Reading your post I could just about feel your panic and see everything you described. What an incredibly overwhelming ordeal. I"m so sorry. What you said here basically sums up my experience with my sister. I believe she had a stroke too. She did have a droopy mouth, dry mouth and slurred speech, but it went away, then came back, then kinda went away again.  Yet, here I am (along with my mom) waiting until she is unconscious to still wait even LONGER to call an ambulance in the morning.

I know we all "coulda, woulda, shoulda" but in my case I feel like such a fool and I know I cost her her life. Had we gone right at the beginning I know she would be here now.  It got to the point that her life was in my hands and I did nothing. I bet her stroke was about a day and a half old too, but yet, there I sit still doing nothing. We walked to the store when that time could have spent heading to the hospital. I will never forgive myself.

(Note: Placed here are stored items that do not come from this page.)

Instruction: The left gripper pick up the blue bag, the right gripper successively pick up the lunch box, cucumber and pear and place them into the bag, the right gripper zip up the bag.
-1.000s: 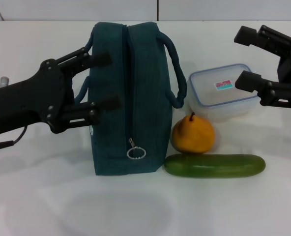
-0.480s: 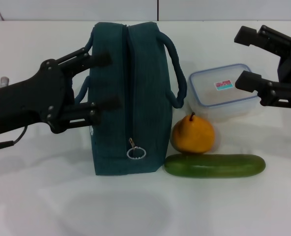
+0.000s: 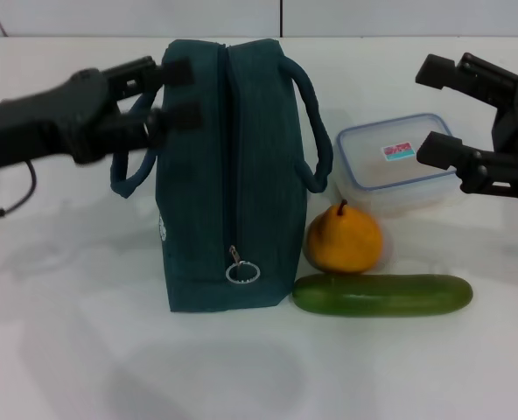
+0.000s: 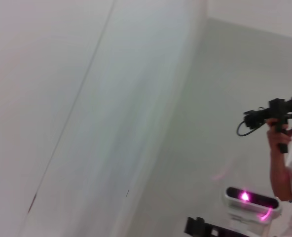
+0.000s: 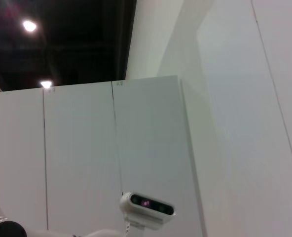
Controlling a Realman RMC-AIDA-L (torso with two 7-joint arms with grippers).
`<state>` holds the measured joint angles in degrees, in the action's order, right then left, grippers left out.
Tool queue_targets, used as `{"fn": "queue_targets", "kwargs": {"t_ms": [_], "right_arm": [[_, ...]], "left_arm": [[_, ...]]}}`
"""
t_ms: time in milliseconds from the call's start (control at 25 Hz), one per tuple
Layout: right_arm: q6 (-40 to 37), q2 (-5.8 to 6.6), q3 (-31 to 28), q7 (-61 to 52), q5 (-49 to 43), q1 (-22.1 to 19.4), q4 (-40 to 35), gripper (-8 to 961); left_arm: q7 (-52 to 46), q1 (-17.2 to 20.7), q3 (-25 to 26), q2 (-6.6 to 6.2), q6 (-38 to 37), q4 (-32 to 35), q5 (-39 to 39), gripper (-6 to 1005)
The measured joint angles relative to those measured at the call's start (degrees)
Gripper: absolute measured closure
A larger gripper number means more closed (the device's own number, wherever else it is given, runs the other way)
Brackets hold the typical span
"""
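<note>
No legible text; lunch box [image 3: 390, 166] label unreadable.

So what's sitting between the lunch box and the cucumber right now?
The pear, in the head view: it stands in front of the lunch box and right behind the cucumber.

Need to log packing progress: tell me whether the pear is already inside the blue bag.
No: in the head view the pear sits on the table beside the zipped blue bag, just behind the cucumber.
</note>
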<state>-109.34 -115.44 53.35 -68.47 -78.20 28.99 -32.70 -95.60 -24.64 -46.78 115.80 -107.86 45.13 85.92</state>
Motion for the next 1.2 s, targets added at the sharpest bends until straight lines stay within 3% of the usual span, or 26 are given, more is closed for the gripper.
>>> {"fn": "queue_targets", "kwargs": {"t_ms": [200, 400, 680, 1200], "right_arm": [[0.2, 0.03, 0.0, 0.0, 0.0, -0.6, 0.2, 99], [0.3, 0.1, -0.1, 0.8, -0.1, -0.7, 1.7, 101], [0.3, 0.13, -0.2, 1.8, -0.1, -1.2, 2.2, 105], [0.4, 0.12, 0.0, 3.7, -0.1, -2.0, 3.0, 111]], "left_arm": [[-13.9, -1.8, 0.0, -2.34, 8.1, 4.2, 5.6, 164], [-30.5, -3.3, 0.0, -3.34, 11.6, 11.7, 15.4, 171], [-47.0, -6.3, -0.6, -3.39, 11.0, 20.5, 29.8, 180], [-55.0, -10.0, -1.8, -3.02, 8.4, 20.6, 32.9, 197]]}}
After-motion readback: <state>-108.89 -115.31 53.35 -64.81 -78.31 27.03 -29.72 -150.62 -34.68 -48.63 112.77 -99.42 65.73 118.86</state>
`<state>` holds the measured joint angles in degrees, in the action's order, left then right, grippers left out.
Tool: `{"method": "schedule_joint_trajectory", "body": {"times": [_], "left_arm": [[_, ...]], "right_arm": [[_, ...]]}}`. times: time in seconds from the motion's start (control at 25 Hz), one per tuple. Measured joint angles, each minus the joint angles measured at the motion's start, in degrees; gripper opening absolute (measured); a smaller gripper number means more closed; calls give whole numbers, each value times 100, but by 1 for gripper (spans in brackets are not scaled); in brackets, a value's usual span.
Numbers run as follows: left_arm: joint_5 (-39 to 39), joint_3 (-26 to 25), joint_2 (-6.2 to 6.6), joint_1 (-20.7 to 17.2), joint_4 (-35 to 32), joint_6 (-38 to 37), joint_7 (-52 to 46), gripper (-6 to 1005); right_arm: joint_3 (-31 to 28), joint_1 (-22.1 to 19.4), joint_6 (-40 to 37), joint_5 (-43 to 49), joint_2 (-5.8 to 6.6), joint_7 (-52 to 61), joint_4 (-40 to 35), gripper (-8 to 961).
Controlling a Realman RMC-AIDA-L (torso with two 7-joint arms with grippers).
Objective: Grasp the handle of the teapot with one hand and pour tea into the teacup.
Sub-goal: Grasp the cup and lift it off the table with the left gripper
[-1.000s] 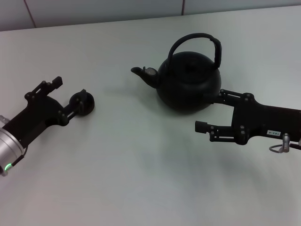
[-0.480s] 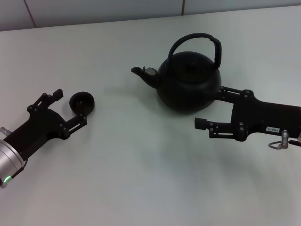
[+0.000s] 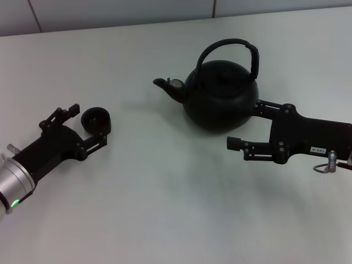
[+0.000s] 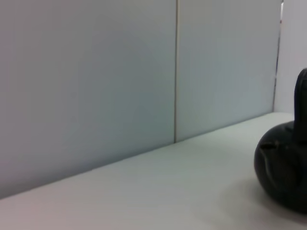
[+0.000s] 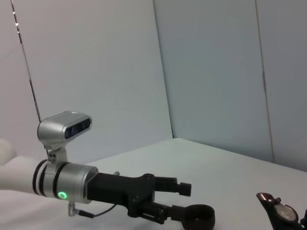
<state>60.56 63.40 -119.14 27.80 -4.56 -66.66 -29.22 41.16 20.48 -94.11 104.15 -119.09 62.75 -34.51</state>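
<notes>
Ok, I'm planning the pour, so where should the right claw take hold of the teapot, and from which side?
Best bet is the handle, the hoop arching upright over the teapot. Grip its thicker section on the robot's right, opposite the spout. The right claw sits open on that side, low beside the body, so it would likely rise and close across the hoop there.

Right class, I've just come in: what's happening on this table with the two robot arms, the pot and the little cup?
Nothing is being poured yet. The teapot stands upright on the white table, spout pointing toward the robot's left, its arched handle untouched. The right gripper sits low beside the pot's base, fingers open, holding nothing. The left gripper is open around the small teacup, one finger on either side; whether they touch it is unclear.
</notes>
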Motion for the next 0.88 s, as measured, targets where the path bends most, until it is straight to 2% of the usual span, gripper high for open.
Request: {"method": "schedule_joint_trajectory", "body": {"times": [0.88], "left_arm": [[0, 39, 2, 21, -62, 444, -19, 874]], "right_arm": [[-20, 27, -3, 0, 0, 0, -12, 821]]}}
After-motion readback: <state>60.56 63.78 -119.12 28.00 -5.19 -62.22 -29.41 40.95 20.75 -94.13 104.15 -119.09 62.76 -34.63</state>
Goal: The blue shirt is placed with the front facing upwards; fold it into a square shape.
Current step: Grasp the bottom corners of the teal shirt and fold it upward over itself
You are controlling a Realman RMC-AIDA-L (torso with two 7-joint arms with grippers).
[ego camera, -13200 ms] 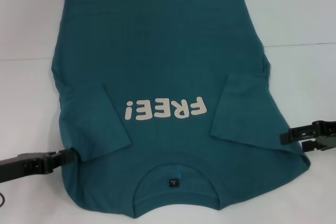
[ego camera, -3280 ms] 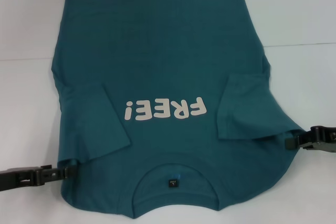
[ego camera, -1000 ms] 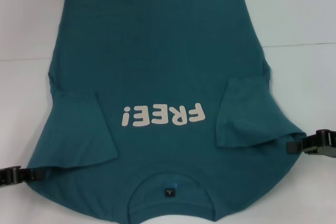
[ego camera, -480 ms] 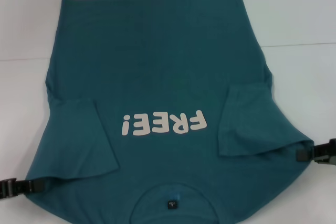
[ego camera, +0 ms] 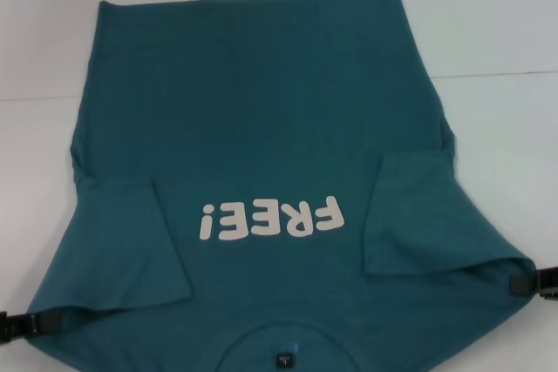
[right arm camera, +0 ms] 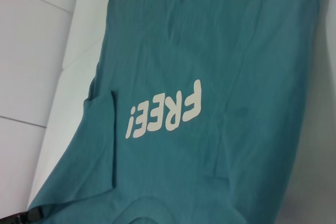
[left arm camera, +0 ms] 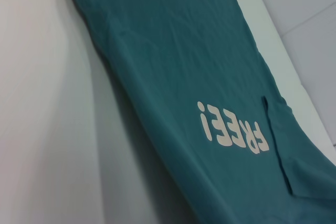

Hollowheart, I understand exactly where you're coming from and nothing I say will help your hurt right now, but, I can tell you that none of us is perfect. Just like the person going through it, we also don't want to suspect that the worst could be happening. When my mom had her first heart attack, she was throwing up, had diarrhea, was gray in color and broken out own a cold sweat and she was in total denial about what was going on. Of course, when symptoms are that acute, you do call rescue. Vague symptoms---especially those that come and go---are so much harder to call and we do our best, but we are only human. Would we both do it differently if we could go back? Absolutely. You did not deliberately want to cause your sister harm and it isn't your fault. Deep down, I know it isn't really my fault either, what happened to my husband. Even a medical doctor did not consider that Paul could have had a stroke. We're all much more perceptive and brilliant in hindsight.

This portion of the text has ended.